* What to work on
Keep the text of the data exactly as it is and omit each picture from the copy.

**** Data excerpt

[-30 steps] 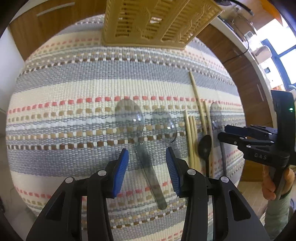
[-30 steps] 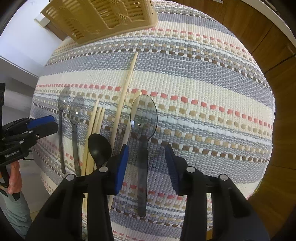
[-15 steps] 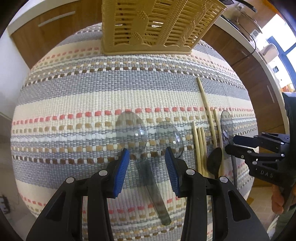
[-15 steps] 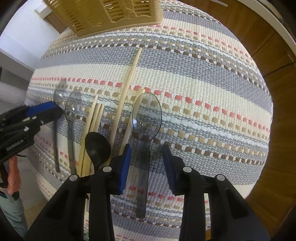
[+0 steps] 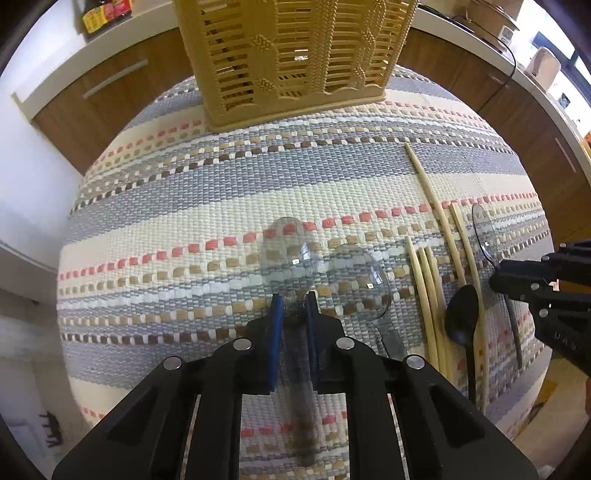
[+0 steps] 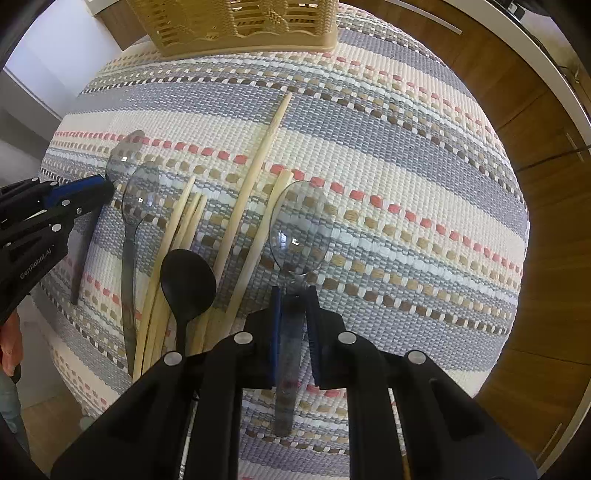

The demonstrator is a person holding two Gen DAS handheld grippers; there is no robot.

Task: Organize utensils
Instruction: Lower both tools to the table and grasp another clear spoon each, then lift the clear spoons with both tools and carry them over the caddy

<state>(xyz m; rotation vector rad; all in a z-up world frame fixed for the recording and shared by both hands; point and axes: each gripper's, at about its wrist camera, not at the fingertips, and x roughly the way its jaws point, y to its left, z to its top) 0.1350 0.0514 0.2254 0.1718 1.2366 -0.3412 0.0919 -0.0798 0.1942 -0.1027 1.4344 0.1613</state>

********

* Exercise answer
[-30 steps] 
[-30 steps] 
[-15 steps] 
[-15 steps] 
[+0 steps] 
[+0 steps] 

The demonstrator is a person holding two Gen DAS handheld grippers; there is no robot.

Task: Organize utensils
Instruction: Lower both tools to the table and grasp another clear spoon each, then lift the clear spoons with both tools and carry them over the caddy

<state>(xyz m; rotation vector rad; all in a z-up world frame fixed for the recording and shared by both hands; point and axes: each gripper's, at about its wrist camera, not at the fingertips, and x roughly the way its jaws point, y to its left, z to its top) 0.1350 0.0514 0.2254 0.1718 1.2366 -0.3412 0.0919 -0.0798 0.1942 -0.1027 1.4344 0.1613</state>

With this, the exercise is complete.